Pappardelle with Poppy Seeds
Silvana recalls ‚ 'I remember in my childhood, we used to eat the poppy seeds. Some people thought that they made children sleep. They would be made into a pastina to relax the kids.. We used to use a lot of poppy seeds, used to boil them and give the mix to people as sleeping drops'.
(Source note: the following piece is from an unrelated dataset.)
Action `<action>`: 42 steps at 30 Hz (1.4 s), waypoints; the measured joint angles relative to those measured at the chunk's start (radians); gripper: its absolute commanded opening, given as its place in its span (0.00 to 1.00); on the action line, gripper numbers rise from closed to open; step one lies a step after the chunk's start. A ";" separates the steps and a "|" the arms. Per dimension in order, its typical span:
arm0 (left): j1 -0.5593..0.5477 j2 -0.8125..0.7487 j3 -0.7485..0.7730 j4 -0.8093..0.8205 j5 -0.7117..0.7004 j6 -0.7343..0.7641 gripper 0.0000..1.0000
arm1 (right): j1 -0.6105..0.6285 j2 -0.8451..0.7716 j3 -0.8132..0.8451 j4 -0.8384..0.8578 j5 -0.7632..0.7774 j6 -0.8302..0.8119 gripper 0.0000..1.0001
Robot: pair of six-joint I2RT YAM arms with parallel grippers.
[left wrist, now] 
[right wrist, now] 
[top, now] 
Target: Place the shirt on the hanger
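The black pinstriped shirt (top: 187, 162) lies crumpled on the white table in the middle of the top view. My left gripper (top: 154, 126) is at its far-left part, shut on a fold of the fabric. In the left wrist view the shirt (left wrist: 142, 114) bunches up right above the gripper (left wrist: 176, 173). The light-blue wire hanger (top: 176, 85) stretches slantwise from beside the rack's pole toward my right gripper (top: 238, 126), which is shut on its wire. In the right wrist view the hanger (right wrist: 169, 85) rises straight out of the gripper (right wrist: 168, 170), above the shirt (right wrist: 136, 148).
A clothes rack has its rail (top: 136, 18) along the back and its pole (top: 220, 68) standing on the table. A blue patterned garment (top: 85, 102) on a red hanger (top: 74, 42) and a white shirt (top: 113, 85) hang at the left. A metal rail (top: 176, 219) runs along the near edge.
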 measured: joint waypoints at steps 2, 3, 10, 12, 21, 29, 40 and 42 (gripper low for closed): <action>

'For this sweet pasta which is finished with butter and sugar, it is better to make the pasta without egg because the egg flavour can take over.'
Serves 6
Ingredients
Pasta
300 grams of flour,
4 ml water
pinch of salt
15 ml of olive oil
50 grams of semolina.
Make basic pasta doughin usual manner. Add extra water if needed, but dough should not be soft. Roll out as described above
Poppy seed sauce
200 grams of butter
25 grams of sugar
120 grams of poppy seeds
Method
Melt butter in pan, add about 50 grams of sugar and then the poppy seeds. Take off heat. Cook pappardelle in salted water. Even though this is a sweet dish you still have to put salt in the water because otherwise the flavour of the sugar will come up too much. After the pasta is cooked- approx 2 minutes, drain then toss in the butter.
To increase the sweet/salty contrast, you can eat this papparedelle with grated parmesan.